WORK INSTRUCTION → Reproduce exactly the lines below from the one containing "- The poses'" through the one containing "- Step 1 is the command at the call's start", including both, and nothing else.

SUPPLIED DATA →
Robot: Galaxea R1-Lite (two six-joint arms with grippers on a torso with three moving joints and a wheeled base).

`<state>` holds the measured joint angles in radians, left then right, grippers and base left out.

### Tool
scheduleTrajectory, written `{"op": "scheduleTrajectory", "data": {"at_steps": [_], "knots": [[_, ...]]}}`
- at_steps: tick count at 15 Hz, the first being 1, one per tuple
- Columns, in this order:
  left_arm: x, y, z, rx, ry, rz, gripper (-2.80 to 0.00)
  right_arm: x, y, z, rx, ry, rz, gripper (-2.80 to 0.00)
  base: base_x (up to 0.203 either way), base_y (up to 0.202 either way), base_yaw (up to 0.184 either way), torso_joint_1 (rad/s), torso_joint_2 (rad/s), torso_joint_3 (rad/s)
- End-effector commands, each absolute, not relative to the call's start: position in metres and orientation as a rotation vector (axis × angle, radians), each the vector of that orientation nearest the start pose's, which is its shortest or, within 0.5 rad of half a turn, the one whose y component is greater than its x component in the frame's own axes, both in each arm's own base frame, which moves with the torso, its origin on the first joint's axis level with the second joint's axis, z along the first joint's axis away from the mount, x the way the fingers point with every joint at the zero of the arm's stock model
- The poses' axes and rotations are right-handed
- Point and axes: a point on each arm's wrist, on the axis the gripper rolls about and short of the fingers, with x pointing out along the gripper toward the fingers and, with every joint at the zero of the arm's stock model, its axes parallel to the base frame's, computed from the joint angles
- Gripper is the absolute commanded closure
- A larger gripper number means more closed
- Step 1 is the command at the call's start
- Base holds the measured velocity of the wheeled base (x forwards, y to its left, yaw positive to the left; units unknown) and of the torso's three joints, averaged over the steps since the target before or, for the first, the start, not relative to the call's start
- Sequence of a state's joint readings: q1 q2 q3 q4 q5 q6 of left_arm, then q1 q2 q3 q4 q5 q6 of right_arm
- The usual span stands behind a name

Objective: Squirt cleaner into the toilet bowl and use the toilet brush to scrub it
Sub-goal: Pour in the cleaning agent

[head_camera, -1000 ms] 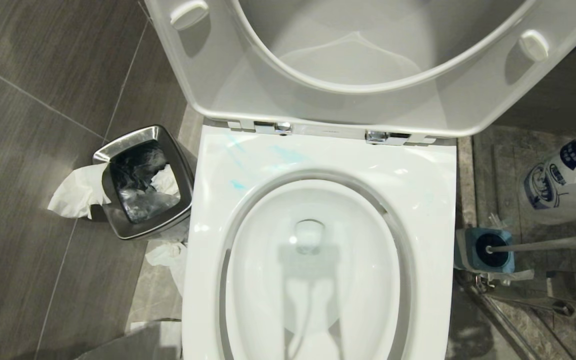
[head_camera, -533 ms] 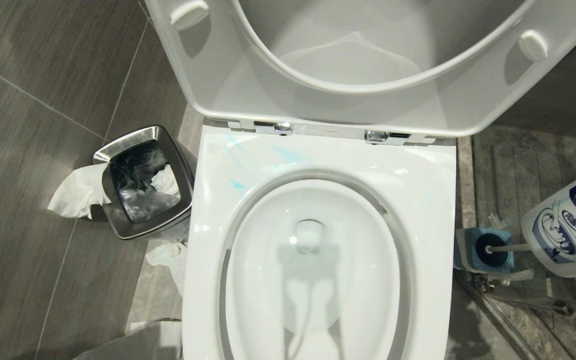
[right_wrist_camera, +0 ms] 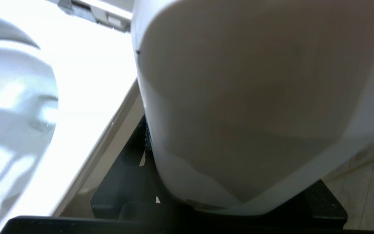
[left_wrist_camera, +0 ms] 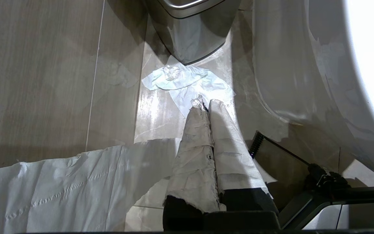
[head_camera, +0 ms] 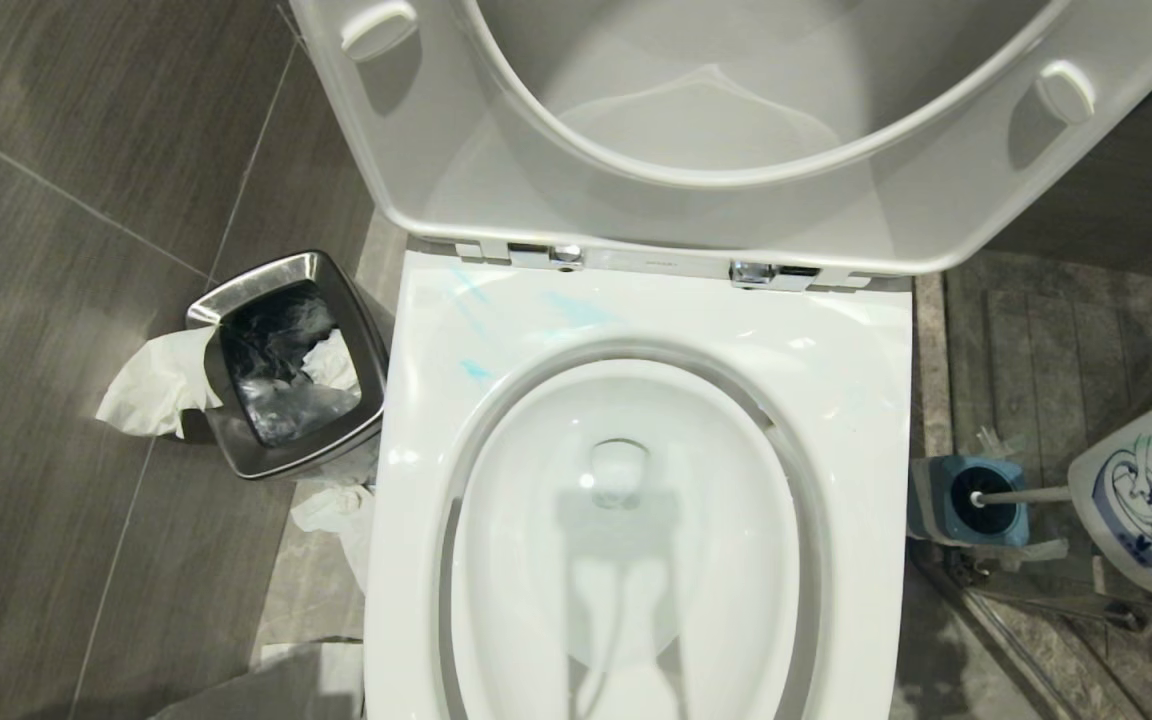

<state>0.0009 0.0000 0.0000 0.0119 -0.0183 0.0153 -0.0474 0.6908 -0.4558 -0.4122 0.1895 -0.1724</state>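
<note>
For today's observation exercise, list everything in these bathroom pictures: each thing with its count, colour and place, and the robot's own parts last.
toilet bowl: one, white, centre, seat and lid raised.
cleaner: faint turquoise streaks, rim's back left.
waste bin: one, steel-rimmed, left of the toilet.
tissue: white crumpled pieces, around the bin.
toilet brush: one, grey handle, in its holder.
brush holder: one, blue, right of the toilet.
cleaner bottle: one, white with blue label, far right.
left gripper: wrapped pale, jaws shut, low near floor.
right gripper: black, jaws around the bottle.

cleaner bottle (head_camera: 1151,490) lower – now beside brush holder (head_camera: 966,500)
</note>
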Motion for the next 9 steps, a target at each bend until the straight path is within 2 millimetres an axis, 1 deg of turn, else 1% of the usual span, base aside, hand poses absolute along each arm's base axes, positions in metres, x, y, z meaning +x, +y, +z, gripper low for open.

EXPECTED OUTPUT →
- The poses' axes and rotations are right-handed
- Point and axes: a point on each arm's wrist, on the axis the gripper rolls about and short of the fingers, with x pointing out along the gripper toward the fingers and, with every joint at the zero of the arm's stock model, its axes parallel to the base frame's, computed from the joint angles
- Gripper is the absolute commanded closure
- A larger gripper number means more closed
- Step 1 is the command at the call's start

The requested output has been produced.